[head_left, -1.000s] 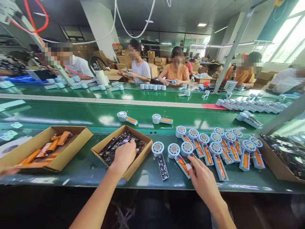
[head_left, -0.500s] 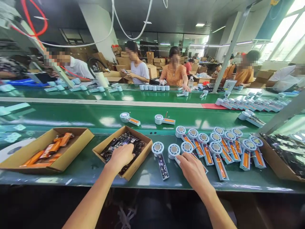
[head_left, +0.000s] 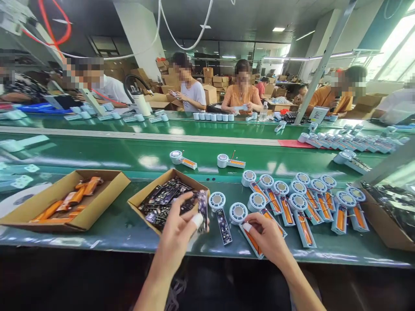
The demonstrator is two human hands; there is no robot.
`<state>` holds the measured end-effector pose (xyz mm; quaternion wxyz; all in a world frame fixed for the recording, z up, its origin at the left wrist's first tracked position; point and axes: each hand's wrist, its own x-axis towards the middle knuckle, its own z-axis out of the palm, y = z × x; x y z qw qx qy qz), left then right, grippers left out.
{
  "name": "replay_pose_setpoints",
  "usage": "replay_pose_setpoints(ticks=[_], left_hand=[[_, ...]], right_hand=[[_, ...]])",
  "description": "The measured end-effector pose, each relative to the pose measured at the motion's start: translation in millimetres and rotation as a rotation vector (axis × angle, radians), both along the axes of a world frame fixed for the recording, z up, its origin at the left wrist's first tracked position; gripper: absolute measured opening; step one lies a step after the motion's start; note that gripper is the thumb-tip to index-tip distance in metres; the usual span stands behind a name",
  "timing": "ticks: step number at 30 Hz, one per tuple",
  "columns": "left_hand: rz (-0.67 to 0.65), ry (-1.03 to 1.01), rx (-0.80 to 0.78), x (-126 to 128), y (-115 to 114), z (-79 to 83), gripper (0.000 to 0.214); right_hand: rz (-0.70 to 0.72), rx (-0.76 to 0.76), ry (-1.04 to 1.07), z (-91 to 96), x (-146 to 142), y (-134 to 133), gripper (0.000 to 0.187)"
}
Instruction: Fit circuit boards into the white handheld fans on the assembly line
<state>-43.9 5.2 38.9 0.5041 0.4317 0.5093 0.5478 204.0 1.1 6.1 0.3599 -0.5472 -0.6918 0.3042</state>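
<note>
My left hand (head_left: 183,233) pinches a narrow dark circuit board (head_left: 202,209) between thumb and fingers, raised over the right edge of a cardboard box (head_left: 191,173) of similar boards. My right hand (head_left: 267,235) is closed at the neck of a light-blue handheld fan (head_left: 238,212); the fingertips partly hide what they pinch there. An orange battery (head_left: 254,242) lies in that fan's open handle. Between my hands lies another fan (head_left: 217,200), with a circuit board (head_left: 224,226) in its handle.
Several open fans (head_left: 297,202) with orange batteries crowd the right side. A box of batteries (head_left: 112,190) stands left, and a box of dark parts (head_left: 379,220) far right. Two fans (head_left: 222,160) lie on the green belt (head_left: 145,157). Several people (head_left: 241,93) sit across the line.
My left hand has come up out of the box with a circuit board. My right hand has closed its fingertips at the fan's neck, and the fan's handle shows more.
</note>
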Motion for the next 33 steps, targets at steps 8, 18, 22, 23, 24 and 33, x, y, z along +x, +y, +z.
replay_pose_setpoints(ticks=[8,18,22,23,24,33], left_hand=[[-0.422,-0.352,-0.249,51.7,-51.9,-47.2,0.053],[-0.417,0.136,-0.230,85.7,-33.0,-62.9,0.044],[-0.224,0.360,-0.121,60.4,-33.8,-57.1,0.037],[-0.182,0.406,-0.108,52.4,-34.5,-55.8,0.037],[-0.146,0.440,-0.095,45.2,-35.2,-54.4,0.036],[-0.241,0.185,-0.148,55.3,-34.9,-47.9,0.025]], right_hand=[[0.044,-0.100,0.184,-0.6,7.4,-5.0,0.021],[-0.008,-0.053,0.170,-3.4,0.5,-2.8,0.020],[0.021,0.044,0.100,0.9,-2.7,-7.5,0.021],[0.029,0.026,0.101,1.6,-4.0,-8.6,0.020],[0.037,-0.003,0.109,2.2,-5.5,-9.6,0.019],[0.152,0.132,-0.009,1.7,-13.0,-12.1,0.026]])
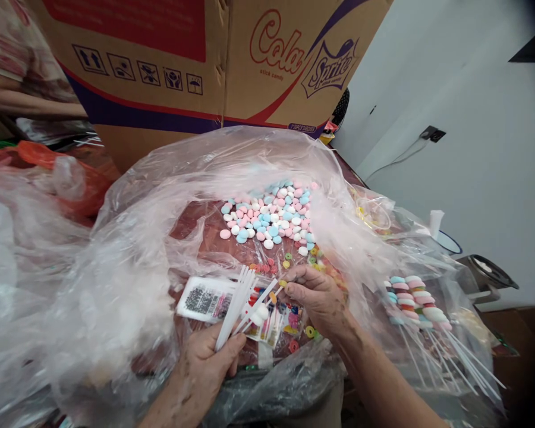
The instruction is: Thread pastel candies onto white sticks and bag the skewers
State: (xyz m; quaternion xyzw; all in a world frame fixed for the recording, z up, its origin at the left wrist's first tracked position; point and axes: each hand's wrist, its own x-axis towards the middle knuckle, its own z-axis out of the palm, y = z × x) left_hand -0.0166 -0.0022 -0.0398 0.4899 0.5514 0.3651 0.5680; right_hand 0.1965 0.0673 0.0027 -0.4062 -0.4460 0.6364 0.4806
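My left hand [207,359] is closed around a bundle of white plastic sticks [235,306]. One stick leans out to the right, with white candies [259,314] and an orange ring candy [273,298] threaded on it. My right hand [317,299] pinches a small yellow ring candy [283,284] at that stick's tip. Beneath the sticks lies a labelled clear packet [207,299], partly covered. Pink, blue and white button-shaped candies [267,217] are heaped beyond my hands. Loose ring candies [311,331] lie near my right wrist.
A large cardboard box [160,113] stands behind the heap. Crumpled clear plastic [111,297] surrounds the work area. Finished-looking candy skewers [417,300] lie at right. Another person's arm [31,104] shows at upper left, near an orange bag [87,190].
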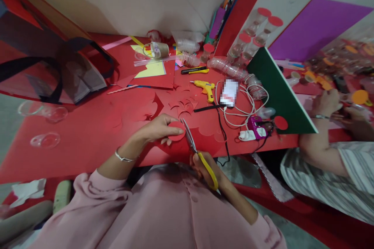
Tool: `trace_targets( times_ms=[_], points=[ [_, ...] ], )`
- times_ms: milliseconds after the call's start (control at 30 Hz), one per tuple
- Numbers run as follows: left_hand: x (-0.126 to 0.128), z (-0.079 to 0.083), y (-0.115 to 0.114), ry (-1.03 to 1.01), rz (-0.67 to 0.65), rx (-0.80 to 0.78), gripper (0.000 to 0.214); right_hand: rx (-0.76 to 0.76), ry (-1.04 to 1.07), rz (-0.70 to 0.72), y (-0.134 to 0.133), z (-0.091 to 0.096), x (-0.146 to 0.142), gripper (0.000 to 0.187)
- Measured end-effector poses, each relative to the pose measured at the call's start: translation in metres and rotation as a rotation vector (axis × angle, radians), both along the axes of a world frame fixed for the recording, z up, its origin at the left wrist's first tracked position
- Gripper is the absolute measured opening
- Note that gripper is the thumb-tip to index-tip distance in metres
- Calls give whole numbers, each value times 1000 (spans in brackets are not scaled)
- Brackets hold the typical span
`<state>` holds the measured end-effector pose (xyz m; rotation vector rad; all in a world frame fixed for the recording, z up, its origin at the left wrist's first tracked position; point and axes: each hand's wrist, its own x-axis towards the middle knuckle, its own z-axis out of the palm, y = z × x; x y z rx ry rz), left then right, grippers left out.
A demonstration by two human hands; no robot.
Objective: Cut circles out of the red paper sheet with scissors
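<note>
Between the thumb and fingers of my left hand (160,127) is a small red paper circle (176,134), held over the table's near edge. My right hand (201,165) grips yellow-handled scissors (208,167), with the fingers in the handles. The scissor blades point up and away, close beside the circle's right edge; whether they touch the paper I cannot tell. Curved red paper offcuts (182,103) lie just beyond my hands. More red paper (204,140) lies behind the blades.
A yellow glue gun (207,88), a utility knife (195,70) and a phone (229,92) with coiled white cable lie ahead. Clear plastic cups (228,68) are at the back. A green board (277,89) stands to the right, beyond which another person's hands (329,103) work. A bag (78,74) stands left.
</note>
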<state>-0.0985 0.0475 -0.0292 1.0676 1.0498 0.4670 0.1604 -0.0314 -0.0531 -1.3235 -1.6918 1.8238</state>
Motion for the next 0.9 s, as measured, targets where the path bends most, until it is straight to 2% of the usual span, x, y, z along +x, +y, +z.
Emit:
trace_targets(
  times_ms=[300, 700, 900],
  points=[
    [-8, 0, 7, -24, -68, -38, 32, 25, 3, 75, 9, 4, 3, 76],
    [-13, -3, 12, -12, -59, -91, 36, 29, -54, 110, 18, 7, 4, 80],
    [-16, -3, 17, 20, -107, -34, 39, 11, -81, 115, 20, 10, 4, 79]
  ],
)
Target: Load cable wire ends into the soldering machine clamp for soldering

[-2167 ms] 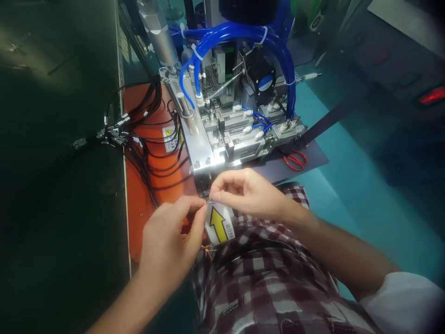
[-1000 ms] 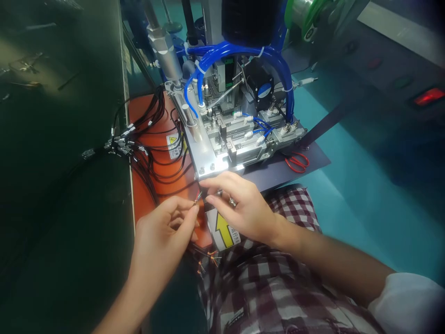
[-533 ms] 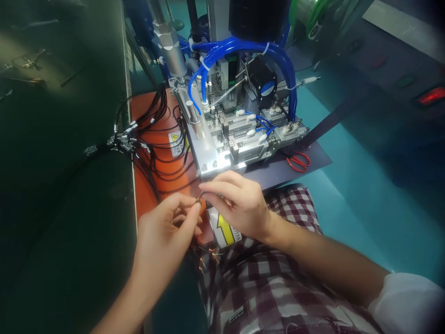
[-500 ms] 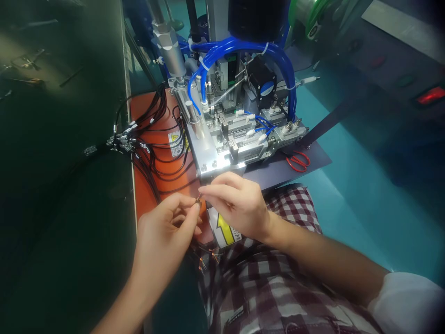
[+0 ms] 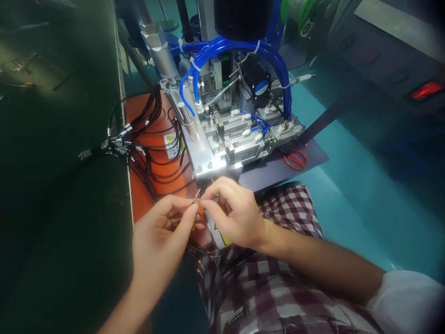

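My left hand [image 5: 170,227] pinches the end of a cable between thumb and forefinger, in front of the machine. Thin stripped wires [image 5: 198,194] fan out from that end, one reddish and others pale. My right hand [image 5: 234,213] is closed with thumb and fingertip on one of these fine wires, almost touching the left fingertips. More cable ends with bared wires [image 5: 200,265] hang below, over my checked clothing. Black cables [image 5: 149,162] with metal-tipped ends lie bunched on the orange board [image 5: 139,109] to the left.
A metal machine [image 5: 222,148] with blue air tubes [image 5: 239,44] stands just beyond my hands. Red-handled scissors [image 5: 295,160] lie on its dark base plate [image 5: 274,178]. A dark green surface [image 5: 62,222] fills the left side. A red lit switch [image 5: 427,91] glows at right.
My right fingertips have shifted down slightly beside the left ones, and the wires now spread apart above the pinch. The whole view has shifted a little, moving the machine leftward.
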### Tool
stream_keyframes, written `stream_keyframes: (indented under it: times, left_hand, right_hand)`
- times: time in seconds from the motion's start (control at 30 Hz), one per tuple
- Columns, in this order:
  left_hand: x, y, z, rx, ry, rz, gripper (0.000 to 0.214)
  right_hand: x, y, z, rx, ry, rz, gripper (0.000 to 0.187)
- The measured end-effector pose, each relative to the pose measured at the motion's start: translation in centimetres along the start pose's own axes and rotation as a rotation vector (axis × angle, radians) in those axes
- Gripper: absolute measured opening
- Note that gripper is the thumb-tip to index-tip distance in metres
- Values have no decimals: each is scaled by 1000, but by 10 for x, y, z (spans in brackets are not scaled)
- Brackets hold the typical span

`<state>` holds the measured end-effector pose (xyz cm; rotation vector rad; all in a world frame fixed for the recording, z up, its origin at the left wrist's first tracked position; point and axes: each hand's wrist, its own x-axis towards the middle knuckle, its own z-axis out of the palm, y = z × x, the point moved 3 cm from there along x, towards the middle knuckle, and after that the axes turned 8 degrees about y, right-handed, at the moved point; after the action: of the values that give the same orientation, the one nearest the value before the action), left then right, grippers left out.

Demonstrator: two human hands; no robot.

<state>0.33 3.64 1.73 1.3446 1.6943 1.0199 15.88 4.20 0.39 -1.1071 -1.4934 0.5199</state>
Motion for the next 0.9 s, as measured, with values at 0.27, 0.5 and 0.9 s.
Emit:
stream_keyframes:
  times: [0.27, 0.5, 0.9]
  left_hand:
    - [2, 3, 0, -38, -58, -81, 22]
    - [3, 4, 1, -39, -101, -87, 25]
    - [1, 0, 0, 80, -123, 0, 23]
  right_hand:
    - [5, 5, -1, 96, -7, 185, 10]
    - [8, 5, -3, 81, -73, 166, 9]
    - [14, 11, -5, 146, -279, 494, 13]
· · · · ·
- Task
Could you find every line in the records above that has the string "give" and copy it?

- Task solution
- Calls give whole numbers, each value times 1000 (spans in brackets are not scaled)
`<state>` holds the measured end-effector pose (xyz cm; rotation vector rad; all in a world frame fixed for the recording, z up, its origin at the left wrist's first tracked position; point and axes: each hand's wrist, its own x-axis towards the middle knuckle, its own z-axis out of the palm, y = z × x, the point moved 3 cm from there along x, towards the middle knuckle, and after that the axes turned 8 degrees about y, right-handed, at the moved point; after the action: of the values that give the same orientation, the one nearest the value before the action), left then right, grippers left out.

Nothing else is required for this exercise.